Vedendo il film, la figura bellissima di Gilda e il suo desiderio di non lasciarsi coinvolgere nella frenesia collettiva della guerra suscita il sospetto di una fragilità e debolezza di fondo almeno nelle questioni importanti, come amore, lavoro e sopravvivenza, quelle questioni descritte con cura nel film e destinate a suggerire, al di là delle apparenze, l’idea (soprattutto letteraria) di Gilda come “inetta” (Giuseppe Antonio Borgese, Italo Svevo, Thomas Mann).

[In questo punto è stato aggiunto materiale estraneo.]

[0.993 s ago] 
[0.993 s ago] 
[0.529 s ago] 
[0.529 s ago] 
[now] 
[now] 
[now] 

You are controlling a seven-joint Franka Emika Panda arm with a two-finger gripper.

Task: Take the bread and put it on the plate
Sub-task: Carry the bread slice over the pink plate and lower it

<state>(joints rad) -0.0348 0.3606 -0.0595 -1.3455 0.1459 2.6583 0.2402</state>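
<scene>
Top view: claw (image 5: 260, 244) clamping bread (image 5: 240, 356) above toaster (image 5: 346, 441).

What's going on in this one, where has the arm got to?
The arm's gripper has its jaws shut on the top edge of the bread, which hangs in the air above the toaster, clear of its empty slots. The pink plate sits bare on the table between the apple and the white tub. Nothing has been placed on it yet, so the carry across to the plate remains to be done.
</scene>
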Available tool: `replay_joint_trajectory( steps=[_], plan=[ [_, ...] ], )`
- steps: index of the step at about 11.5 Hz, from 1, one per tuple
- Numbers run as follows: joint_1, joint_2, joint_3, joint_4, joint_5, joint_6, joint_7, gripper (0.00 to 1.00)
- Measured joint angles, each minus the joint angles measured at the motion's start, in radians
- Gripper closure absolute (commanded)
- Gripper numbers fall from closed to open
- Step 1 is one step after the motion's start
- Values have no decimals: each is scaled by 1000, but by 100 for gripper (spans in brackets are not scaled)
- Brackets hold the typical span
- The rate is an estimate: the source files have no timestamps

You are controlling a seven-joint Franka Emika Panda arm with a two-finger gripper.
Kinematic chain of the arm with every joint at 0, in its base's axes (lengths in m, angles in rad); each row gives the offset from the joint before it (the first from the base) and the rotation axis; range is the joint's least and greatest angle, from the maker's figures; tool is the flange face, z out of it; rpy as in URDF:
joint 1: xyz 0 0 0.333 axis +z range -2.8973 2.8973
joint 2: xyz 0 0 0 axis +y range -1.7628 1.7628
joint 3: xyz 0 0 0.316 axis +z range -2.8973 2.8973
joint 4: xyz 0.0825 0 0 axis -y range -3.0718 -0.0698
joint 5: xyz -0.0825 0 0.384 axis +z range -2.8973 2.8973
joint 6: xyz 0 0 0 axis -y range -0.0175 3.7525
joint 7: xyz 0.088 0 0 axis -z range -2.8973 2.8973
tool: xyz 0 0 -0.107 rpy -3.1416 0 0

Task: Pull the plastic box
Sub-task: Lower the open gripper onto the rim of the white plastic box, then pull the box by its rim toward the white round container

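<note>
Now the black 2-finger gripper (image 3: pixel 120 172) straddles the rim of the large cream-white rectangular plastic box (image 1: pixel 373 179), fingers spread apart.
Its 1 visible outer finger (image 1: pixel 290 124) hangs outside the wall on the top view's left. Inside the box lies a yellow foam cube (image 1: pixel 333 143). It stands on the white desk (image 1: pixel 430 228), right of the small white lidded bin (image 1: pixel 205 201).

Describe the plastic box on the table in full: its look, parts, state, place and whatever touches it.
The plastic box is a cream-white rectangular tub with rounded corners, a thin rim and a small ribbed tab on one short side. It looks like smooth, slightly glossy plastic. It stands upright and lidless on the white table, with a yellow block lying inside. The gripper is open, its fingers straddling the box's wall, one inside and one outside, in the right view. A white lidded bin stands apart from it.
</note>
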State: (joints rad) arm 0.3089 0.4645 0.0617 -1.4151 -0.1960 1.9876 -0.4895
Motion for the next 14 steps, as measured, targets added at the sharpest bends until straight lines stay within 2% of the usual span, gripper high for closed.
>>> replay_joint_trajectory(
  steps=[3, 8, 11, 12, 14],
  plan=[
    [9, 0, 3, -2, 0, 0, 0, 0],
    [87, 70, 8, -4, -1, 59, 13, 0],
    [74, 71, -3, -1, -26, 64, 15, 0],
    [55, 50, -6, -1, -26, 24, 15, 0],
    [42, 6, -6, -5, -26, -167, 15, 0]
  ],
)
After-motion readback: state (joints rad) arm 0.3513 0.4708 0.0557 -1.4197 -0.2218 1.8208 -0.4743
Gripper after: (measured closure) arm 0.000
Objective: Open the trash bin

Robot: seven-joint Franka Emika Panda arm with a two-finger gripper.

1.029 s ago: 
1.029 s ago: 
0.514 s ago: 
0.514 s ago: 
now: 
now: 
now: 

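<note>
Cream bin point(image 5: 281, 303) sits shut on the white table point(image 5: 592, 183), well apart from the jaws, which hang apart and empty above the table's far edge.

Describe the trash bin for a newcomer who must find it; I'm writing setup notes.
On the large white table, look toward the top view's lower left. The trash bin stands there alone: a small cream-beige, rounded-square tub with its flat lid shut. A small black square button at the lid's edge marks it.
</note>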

A dimostrazione di tale ipotesi innanzitutto l’incapacità della donna di capire di non potersi sottrarre alla guerra e, quindi, alla sua epoca. La propria “inettitudine” aveva già dato segnali in alcuni modi: nel non riuscire a trovare il lavoro, il compagno, la sistemazione “giusti”.
A differenza sua, gli amici prima riescono a inserirsi in una società in pace e poi sono pronti ad agire in una società in guerra.

La scelta di presentare Mia zoppa eppure accettata da tutti, al punto da fare la modella, al punto cioè da rappresentare la Bellezza, è dovuta ad una strategia precisa. A ridosso dell’ultima grande guerra europea la società democratica presenta una doppia faccia: sta vivendo una lenta decadenza rappresentata dalla bellezza col tarlo della malattia di Mia, e sta cercando di raccogliere le forze contro la minaccia ben più grave dell’ideologia (nazista e comunista).
La figura di Mia rappresenta un male minore, e la sua capacità di redimersi lottando contro il male assoluto e contro un’ideologia portatrice di morte e di distruzione è credibile e azzeccata.
La contrapposizione non tra il Bene e il Male ma tra simili (Bene e Bene o Male e Male) è veramente efficace, e acquisita almeno da Shakespeare in poi. Anche nella scelta del modo e dei tempi con cui intende combattere il Male, Gilda non si smentisce e rivela la propria natura “inetta”: coinvolta nella guerra, decide di reagire a modo suo, e il risultato è una morte terribile e atroce. L’unico dei tre a sopravvivere è Guy: la sua figura giovane ed equilibrata, sospesa tra il rifiuto della morale convenzionale e la difesa dei valori universali, rappresenta quanto di meglio l’Europa di allora (e di adesso?) potesse dare.